– Да совершенно не в чем-с извиняться. Вы мне только доставили искреннее удовольствие посмеяться, как я давно не смеялся, – отвечал Долинский.
Хозяйки, по-русски, оставили Долинского у себя отобедать, потом вместе ходили гулять и продержали его до полночи. Дорушка была умна, резва и весела. Долинский не заметил, как у него прошел целый день с новыми знакомыми.
– Вы, Дарья Михайловна, бываете когда-нибудь и грустны? – спросил он ее, прощаясь.
– Ой, ой, и как еще! – отвечала за нее сестра.
– И тогда уж не смеетесь?
– Черной тучею смотрит.
– Грозна и величественна бываю. Приходите почаще, так я вам доставлю удовольствие видеть себя в мрачном настроении, а теперь adieu, mon plaisir,[6] спать хочу, – сказала Дорушка и, дружески взяв руку Долинского, закричала портьеру: «Откройте».
Глава пятая
Кое-что о чувствах
Прошел месяц, как наш Долинский познакомился с сестрами Прохоровыми. Во все это время не было ни одного дня, когда бы они не видались. Ежедневно, аккуратно в четыре часа, Долинский являлся к ним и они вместе обедали, вместе гуляли, читали, ходили в театры и на маленькие балики, которые очень любила наблюдать Дора. Анна Михайловна, со своими хлопотами о закупках для магазина, часто уклонялась от так называемого Дорою «шлянья» и предоставляла сестре мыкаться по Парижу с одним Долинским. Знакомство этих трех лиц в этот промежуток времени, действительно, перешло в самую короткую и искреннюю дружбу.
– Чудо, как весело мы теперь живем! – восклицала Дора.
– Это правда, – отвечал необыкновенно повеселевший Нестор Игнатьевич.

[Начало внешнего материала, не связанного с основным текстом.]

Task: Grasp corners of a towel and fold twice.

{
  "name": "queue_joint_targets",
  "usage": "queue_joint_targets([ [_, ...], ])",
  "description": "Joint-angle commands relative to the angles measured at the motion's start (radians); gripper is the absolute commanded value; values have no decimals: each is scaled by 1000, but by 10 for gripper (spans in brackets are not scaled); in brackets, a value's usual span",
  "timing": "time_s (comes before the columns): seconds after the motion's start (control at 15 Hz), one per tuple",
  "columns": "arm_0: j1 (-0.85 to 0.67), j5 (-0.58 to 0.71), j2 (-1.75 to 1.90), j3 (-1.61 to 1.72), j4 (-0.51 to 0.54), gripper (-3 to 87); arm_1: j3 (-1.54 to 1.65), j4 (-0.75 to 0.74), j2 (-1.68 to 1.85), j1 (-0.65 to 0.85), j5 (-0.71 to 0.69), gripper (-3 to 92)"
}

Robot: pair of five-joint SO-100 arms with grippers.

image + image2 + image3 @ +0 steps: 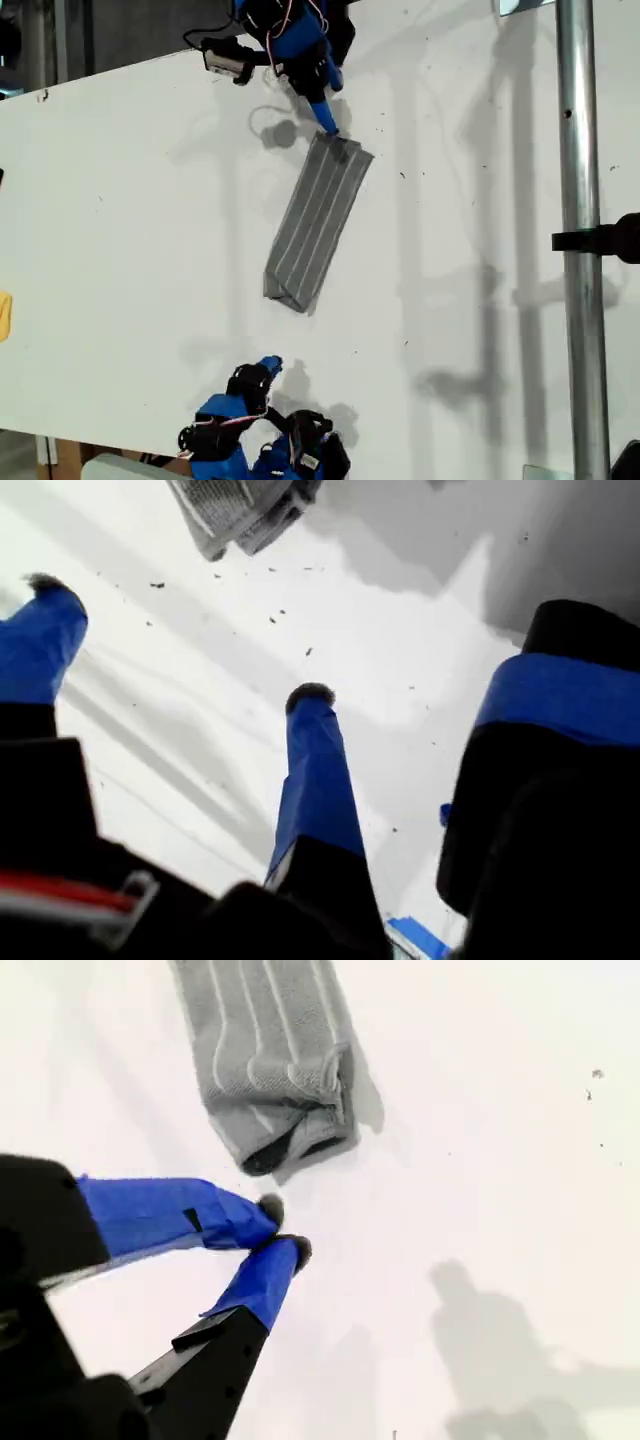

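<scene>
The towel (pixel 318 222) lies on the desk (pixel 130 220) as a narrow layered strip, apparently folded twice. First gripper (pixel 180 640) fingers are spread, empty; second gripper (pixel 285 1230) fingers closed, empty.

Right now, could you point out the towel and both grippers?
the towel (pixel 318 225): exterior view, strip's middle.
my first gripper (pixel 178 640): first wrist view, between fingertips.
my second gripper (pixel 283 1230): second wrist view, touching tips.

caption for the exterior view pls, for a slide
Folded grey striped towel lies as a narrow strip on the white table between two blue arms, neither holding it.
</scene>
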Motion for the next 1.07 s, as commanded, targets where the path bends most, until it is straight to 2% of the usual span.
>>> queue_joint_targets([
  [0.0,110,-219,518,342,-58,-25,-3,-3,15,-9,25,394],
  [0.07,167,-304,761,509,-112,-25,0,-3,23,-2,28,394],
  [0.2,284,-380,1273,850,-218,-26,6,-17,21,11,54,417],
  [0.47,331,-339,1267,873,-250,-26,31,-72,-54,29,129,473],
  [0.6,345,-328,1267,946,-299,-25,146,-178,-46,-15,244,479],
  [0.73,356,-337,1267,1009,-344,-25,259,-420,-152,3,272,461],
  [0.8,365,-341,1267,1011,-342,-25,241,-545,-321,29,259,460],
  [0.93,373,-342,1267,1005,-321,-25,106,-719,-701,130,140,467],
  [1.0,379,-345,1267,1003,-313,-25,71,-854,-856,178,87,459],
])
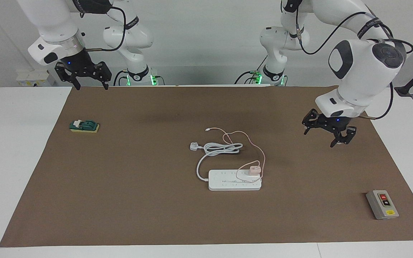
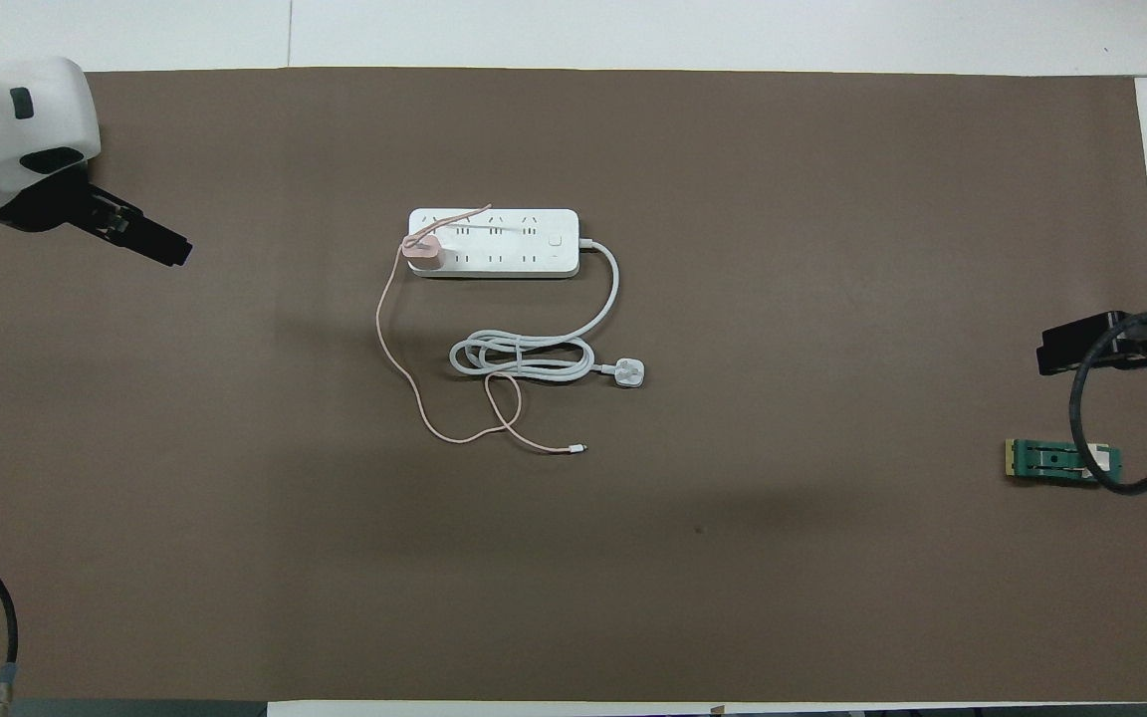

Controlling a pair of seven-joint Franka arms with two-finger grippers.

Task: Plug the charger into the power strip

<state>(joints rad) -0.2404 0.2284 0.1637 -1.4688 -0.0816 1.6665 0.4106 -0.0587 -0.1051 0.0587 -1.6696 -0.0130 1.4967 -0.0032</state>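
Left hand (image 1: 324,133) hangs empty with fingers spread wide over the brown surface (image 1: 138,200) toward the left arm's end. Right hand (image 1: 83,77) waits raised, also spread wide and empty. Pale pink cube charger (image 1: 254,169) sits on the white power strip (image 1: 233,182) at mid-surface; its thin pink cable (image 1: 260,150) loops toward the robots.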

– А все, ведь, мне, всем обязаны.
– Ну, конечно-с, вам, Дарья Михайловна.
– Разумеется; а не будь вы такой пентюх, все могло бы быть еще веселее.
– Что ж я, например, должен бы делать, если б не имел чина пентюха?
– Это вы не можете догадаться, что бы вы должны делать? Вы, милостивый государь, даже из вежливости должны бы в которую-нибудь из нас влюбиться, – говорила ему не раз, расшалившись, Дорушка.
– Не могу, – отвечал Долинский.
– Отчего это не можете? Как бы весело-то было, чудо?
– Да вот видеть чудес-то я именно и боюсь.
– Э, лучше скажите, что просто у вас, батюшка мой, вкуса нет, – шутила Дора.
– Ну, как тебе не стыдно, Дора, уши, право, вянут слушать, что ты только врешь, – останавливала ее в таких случаях скромная Анна Михайловна.
– Стыдно, мой друг, только красть, лениться да обманывать, – обыкновенно отвечала Дора.
Мрачное настроение духа, в котором Дорушка, по ее собственным словам, была грозна и величественна, во все это время не приходило к ней ни разу, но она иногда очень упорно молчала час и другой, и потом вдруг разрешалась вопросом, показывавшим, что она все это время думала о Долинском.